The average sentence imposed on the 9,700 sex offenders was eight years and, on average, just 3-1/2 years of those eight years were actually served prior to release.
Of the released sex offenders, 3.5 percent were reconvicted for a sex crime within the three-year follow-up period, 24 percent were reconvicted for a new offense and 38.6 percent were returned to prison, either because they received another prison sentence or because of a parole violation.
Research has demonstrated that repeat offenders account for a disproportionate amount of crime and that offenders released from prison are arrested at rates 30 to 45 times higher than the general population
Unfortunately, recidivism remains a difficult concept to measure, especially in the context of sex offenders. The surreptitious nature of sex crimes, the fact that few sexual offenses are reported to authorities and variation in the ways researchers calculate recidivism rates all contribute to the problem.
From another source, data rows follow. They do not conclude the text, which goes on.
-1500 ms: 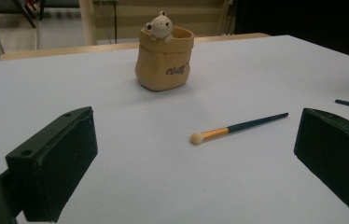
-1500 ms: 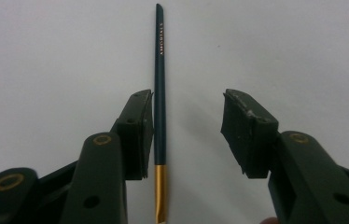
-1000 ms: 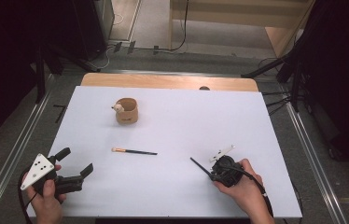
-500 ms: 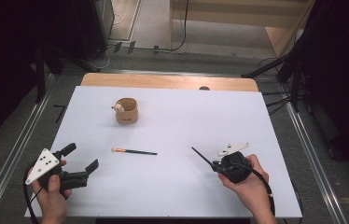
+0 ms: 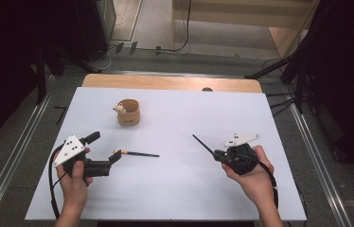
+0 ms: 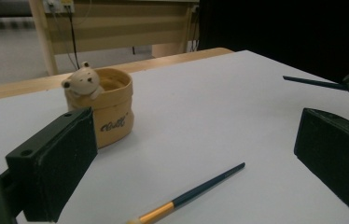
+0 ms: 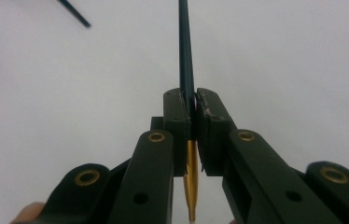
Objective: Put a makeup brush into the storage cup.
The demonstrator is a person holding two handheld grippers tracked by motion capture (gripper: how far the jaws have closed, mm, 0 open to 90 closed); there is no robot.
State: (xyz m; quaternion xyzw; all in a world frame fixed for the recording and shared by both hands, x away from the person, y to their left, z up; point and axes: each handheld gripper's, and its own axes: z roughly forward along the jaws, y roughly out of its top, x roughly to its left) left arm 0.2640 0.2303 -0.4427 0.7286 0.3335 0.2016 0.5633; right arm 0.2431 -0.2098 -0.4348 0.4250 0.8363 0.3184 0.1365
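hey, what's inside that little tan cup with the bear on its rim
The tan cup looks empty in its upper part; the bear figure hangs over its rim. The wall and the bear hide the bottom, so that's unknown.

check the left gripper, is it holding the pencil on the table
No, the left gripper is open, with the pencil lying loose on the table.

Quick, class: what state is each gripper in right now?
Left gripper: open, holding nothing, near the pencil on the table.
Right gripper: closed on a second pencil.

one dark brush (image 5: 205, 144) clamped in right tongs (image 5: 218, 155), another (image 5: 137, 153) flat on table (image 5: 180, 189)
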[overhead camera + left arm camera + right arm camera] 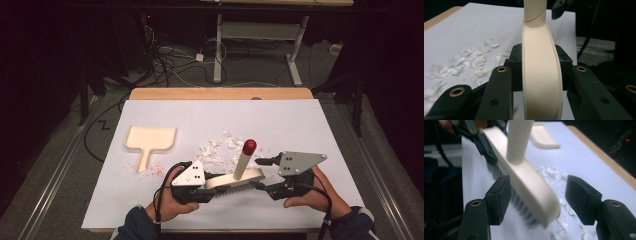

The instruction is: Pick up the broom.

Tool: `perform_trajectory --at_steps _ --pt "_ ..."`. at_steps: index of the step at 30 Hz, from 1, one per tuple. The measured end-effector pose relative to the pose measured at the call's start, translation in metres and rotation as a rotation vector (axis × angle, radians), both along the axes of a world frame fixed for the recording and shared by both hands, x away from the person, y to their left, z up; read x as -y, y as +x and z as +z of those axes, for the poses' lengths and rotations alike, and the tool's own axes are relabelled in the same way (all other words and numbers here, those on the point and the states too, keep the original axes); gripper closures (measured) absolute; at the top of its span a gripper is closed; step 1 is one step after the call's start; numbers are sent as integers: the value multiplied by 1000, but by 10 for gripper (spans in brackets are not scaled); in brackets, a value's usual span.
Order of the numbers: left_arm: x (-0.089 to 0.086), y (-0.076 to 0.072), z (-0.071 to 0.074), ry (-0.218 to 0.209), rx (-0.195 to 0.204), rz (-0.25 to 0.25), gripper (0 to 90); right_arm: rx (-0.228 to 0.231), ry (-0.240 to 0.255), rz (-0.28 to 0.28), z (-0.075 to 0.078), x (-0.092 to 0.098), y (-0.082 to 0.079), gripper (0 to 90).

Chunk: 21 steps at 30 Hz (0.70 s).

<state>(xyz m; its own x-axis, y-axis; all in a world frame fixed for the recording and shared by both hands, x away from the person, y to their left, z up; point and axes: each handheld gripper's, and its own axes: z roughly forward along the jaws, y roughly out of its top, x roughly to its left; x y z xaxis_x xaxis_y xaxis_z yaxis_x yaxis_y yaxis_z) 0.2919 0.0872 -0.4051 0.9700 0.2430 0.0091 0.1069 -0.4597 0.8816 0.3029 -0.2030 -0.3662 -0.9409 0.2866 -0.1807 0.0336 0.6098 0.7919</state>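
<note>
Jaws of the left gripper (541,72) are clamped flat against both sides of the cream brush (541,82), whose smooth, curved plastic back is seen running away between them in the left gripper view. Jaws of the right gripper (539,200) are held wide apart, one on each side of the brush's rounded far end, touching neither side. Grey bristles (519,205) are shown under the brush (529,182) in the right gripper view. From the high view a round upright handle with a red tip (249,146) is seen on the brush (235,181), which is held near the table's (300,125) front edge. White paper scraps (220,147) are scattered just beyond it, and a flat cream dustpan (150,140) lies well to the left.
</note>
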Motion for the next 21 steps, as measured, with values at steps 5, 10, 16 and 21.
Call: perform_trajectory --at_steps 5,10,16,21 --pt "2 -6 1 33 -1 -97 644 -43 -81 115 -19 -25 0 400" --pt "3 -6 0 39 -11 -94 642 -88 -78 205 -31 -35 5 573" --pt "3 -6 -2 105 59 -6 456 -103 -83 214 -36 -37 6 683" --pt "-12 -18 -1 162 210 174 208 -107 -47 122 -30 -26 14 684"
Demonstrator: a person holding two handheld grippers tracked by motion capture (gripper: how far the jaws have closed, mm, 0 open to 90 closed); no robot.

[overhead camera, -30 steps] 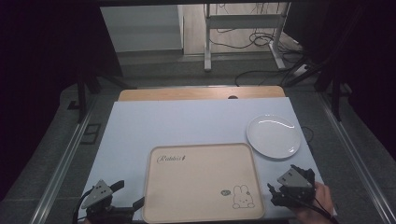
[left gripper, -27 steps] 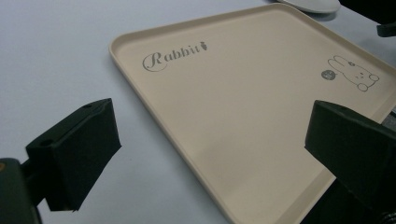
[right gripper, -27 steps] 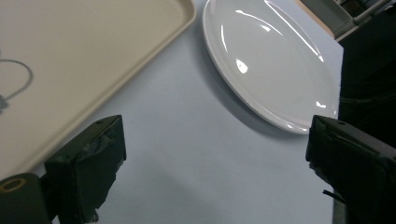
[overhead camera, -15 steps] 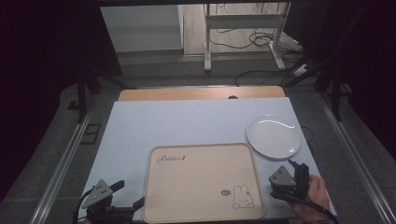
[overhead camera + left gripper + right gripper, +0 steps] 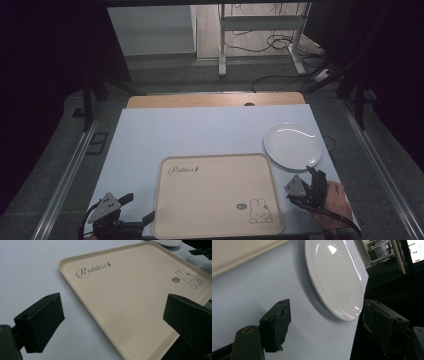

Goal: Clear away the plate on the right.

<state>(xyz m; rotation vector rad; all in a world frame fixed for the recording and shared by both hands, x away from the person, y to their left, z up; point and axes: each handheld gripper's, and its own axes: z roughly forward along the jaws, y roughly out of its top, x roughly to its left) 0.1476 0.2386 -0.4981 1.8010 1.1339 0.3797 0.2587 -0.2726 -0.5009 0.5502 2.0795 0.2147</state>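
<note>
Lying flat on the pale blue-white tabletop (image 5: 200, 135), a beige rectangular serving tray (image 5: 215, 192) with rounded corners and a low raised rim sits near the person's edge; its matte surface looks like plastic. Up and to its right, just beside the tray's far right corner, rests a glossy white round plate (image 5: 292, 145), smooth and catching light. A strip of wooden board (image 5: 215, 100) shows beyond the table's far edge, with cables on the floor behind.

The left gripper (image 5: 142, 222) hangs at the tray's near left corner, its blocky black jaws spread wide, one over the bare table and one over the tray's near edge. The right gripper (image 5: 314, 175), held in a hand (image 5: 335, 200), sits just short of the plate, jaws wide apart and empty.

Printed on the tray is "Rabbit" in grey script with a small carrot, and a line-drawn rabbit (image 5: 190, 278) in the opposite corner.
</note>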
So it is easy for Dyster to say having a lopsided number of sex offenders in the community isn’t dangerous. In West Seneca, local officials weren’t taking any chances.
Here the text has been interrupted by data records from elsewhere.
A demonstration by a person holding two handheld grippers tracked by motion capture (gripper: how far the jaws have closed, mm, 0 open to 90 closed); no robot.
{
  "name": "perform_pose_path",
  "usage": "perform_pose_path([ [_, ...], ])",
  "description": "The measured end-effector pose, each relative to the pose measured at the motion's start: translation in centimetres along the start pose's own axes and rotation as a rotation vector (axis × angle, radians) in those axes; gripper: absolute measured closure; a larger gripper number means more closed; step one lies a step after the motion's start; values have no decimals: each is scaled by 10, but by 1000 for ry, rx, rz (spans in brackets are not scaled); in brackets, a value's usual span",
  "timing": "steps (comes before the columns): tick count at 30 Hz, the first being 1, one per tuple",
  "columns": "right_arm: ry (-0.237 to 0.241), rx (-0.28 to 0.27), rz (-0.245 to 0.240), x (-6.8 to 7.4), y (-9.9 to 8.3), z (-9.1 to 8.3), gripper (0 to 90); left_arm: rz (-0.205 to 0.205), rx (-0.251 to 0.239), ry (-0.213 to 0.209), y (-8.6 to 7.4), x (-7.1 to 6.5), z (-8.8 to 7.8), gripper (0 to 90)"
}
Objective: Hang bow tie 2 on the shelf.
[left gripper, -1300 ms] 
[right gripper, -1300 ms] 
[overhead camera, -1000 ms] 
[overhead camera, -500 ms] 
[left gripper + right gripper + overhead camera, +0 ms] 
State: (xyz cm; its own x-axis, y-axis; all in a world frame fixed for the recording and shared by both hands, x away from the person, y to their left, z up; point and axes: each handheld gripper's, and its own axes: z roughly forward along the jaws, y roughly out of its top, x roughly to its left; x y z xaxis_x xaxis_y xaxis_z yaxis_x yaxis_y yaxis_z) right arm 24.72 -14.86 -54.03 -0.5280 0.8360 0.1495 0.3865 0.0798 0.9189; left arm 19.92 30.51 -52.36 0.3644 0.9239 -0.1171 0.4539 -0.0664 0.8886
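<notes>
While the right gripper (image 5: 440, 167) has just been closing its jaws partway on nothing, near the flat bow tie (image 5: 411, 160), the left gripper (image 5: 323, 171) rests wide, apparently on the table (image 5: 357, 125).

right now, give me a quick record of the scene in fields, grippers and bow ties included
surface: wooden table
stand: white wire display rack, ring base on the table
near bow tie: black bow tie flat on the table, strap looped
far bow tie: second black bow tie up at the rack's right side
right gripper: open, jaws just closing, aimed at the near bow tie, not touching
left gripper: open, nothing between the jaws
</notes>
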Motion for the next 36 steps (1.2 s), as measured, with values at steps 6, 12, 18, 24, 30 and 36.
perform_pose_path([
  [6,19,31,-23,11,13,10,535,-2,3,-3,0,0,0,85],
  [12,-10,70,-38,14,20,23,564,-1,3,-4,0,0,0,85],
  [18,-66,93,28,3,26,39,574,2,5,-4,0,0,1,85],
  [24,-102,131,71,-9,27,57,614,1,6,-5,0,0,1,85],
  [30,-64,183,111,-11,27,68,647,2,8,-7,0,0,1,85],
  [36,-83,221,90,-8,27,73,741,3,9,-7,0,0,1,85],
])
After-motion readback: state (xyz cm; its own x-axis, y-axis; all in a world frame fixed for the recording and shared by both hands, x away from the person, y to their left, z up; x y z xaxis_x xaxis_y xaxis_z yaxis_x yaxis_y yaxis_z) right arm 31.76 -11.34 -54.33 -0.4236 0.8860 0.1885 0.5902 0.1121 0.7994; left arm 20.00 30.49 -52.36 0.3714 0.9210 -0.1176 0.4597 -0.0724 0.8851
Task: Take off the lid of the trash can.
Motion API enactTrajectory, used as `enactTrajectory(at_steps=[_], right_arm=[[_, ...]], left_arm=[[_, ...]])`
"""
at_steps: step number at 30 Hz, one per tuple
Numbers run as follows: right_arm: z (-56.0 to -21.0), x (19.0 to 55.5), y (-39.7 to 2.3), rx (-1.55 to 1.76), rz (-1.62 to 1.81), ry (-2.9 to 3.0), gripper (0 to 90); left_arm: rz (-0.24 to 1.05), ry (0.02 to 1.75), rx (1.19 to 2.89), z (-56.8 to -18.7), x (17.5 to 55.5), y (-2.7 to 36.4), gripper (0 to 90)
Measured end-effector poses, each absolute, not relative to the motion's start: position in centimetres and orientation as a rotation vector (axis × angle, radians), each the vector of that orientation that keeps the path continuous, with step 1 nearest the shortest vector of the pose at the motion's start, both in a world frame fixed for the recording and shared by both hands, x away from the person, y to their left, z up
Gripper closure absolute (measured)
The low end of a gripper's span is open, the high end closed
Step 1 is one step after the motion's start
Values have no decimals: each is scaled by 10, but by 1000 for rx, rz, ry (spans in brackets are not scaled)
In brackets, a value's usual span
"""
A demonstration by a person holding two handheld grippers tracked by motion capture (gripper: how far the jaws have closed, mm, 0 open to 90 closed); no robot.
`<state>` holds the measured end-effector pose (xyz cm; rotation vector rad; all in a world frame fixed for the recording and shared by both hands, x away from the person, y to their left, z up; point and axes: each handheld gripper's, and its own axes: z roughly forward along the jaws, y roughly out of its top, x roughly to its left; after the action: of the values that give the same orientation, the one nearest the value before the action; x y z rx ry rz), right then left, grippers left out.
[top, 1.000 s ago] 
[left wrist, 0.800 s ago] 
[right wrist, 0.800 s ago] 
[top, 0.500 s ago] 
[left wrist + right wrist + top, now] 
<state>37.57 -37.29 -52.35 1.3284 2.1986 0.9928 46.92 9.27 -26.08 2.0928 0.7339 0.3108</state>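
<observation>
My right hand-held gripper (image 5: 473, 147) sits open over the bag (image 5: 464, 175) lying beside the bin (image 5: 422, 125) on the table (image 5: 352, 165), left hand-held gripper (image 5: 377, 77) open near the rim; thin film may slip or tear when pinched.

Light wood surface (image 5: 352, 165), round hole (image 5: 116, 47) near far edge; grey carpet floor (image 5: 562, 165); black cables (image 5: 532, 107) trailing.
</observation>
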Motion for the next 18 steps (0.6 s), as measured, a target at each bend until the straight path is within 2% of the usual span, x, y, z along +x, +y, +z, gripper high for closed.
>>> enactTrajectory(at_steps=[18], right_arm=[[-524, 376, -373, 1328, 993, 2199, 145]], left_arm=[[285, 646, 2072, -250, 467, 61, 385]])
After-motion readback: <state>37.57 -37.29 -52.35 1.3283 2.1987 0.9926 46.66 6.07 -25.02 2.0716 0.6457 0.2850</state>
In April 2014, the West Seneca Town Board passed a resolution asking the state to review its policy regarding the placement of sex offenders and the policy on giving neighbors notice that sex offenders are moving in.
The state’s practice currently is simply to notify the local police that a sexoffender changed addresses.
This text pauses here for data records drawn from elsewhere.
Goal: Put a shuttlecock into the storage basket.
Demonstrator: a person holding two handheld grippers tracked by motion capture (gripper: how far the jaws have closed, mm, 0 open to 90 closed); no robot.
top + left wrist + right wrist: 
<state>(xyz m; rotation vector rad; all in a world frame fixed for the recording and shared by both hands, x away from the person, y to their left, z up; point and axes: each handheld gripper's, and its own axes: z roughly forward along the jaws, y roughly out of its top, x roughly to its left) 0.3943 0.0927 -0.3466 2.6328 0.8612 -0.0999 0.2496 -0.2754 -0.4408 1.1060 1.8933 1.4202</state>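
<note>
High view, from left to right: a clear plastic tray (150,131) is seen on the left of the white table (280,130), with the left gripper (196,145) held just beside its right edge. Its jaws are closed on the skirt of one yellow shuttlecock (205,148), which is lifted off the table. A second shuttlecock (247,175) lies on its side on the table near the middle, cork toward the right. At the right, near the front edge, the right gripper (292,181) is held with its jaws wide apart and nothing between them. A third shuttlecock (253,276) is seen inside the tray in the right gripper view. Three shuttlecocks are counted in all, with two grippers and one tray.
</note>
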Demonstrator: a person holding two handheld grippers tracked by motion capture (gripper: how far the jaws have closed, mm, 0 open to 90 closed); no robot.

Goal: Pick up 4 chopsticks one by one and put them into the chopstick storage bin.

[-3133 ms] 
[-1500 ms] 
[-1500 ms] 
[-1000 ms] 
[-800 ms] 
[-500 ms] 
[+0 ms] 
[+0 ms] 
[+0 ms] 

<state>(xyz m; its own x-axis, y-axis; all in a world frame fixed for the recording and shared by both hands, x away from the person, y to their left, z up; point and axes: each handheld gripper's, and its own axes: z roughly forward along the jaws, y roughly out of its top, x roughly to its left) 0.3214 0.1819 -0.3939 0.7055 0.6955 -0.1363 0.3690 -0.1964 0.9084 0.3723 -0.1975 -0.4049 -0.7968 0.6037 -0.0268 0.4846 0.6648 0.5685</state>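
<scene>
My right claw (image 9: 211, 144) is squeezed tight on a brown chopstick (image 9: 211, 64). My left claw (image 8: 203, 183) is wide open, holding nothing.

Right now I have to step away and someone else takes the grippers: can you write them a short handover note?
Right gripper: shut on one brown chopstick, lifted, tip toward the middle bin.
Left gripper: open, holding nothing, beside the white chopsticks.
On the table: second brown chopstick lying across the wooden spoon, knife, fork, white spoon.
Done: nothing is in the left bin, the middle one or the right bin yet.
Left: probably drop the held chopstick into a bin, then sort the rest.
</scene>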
Assemblyman Michael Kearns, whose district includes West Seneca, filed a formal request for records in July 2014 but it wasn’t until last September that he received an incomplete response from the office. He called the response “vague answers” and filed an Article 78 in State Supreme Court in Buffalo.
That action sought to compel the state Office of People with Developmental Disabilities to fully respond to a Freedom of Information Law request, and apparently generated enough heat that the state vacated the two homes.
According to the website Homefacts, which provides detailed information on municipalities and neighborhoods, the problem of registered sex offenders in Lackawanna, West Seneca, North Tonawanda and even Buffalo is miniscule in comparison with Niagara Falls.
In Lackawanna, the 13 registered sex offenders living there translates to 7.2 offenders for every 10,000 residents.
In West Seneca, 11 registered sex offenders are statistically irrelevant, according to Homefacts.
In North Tonawanda, 20 registered sex offenders works out to six per 10,000 residents.
And in Buffalo, there are 646 registered sex offenders, or 25 for every 10,000 residents of the much larger city.
But Niagara Falls and its 177 registered sex offenders means that there are 35.5 for every 10,000 residents, the highest ratio for a community of its size anywhere in the state.
In all of Niagara County there are 14 offenders for every 10,000 residents, and in Erie County there are nine offenders for every 10,000 residents.
Statewide, the average is 12 offenders per 10,000 population and nationally there are 15.2 sex criminals for every 10,000 people.
Clearly, whatever’s going on in Niagara Falls is far out of step with what is happening in the rest of the region, state and country. The mayor and the city Council – who have spent most of the past month trying to come up with a law designed to control the city’s feral cat population – appear unconcerned.